### YOUR INSTRUCTIONS
Every line below that includes the word "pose" needs to be copied.

### DATASET EXCERPT
-=-=-=-=-
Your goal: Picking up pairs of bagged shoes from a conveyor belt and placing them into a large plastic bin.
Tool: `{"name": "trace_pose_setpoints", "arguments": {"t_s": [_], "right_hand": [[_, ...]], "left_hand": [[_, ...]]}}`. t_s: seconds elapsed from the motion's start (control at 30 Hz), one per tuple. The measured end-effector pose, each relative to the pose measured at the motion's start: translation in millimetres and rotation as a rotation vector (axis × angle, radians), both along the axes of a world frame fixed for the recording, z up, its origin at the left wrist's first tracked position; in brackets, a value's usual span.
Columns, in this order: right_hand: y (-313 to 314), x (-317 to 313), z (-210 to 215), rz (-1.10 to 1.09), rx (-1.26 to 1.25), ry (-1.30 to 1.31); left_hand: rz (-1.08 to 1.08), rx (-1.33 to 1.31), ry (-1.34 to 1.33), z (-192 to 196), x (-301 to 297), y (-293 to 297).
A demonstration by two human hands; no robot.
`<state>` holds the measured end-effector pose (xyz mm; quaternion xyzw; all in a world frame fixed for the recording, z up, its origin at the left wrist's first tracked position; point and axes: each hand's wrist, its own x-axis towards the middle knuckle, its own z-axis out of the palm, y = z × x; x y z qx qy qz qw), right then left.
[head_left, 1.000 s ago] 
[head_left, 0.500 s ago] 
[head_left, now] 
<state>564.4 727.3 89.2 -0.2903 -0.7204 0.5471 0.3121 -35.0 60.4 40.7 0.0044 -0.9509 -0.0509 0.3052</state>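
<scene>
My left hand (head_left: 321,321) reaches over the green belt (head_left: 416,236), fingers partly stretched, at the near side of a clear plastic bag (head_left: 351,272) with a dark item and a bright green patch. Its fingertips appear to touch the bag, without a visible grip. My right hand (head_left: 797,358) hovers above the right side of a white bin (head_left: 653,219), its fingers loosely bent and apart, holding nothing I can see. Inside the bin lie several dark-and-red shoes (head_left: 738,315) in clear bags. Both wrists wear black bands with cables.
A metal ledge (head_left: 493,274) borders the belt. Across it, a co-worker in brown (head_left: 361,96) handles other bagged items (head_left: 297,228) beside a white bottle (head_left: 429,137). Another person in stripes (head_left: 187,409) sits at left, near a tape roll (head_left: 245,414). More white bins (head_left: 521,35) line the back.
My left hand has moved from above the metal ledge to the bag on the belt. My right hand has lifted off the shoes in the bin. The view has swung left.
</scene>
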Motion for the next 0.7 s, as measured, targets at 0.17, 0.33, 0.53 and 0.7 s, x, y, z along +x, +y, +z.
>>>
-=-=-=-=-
### RESULT FOR THIS EXERCISE
Tool: `{"name": "trace_pose_setpoints", "arguments": {"t_s": [_], "right_hand": [[_, ...]], "left_hand": [[_, ...]]}}`. t_s: seconds elapsed from the motion's start (control at 30 Hz), one per tuple. The measured end-effector pose, each relative to the pose measured at the motion's start: translation in millimetres and rotation as a rotation vector (axis × angle, radians), both along the axes of a world frame fixed for the recording, z up, its origin at the left wrist's first tracked position; in brackets, a value's usual span.
`<state>` holds the measured end-effector pose (xyz mm; quaternion xyzw; all in a world frame fixed for the recording, z up, its origin at the left wrist's first tracked position; point and axes: each hand's wrist, its own x-axis towards the middle knuckle, its own z-axis out of the palm, y = z × x; x y z qx qy qz qw), right then left.

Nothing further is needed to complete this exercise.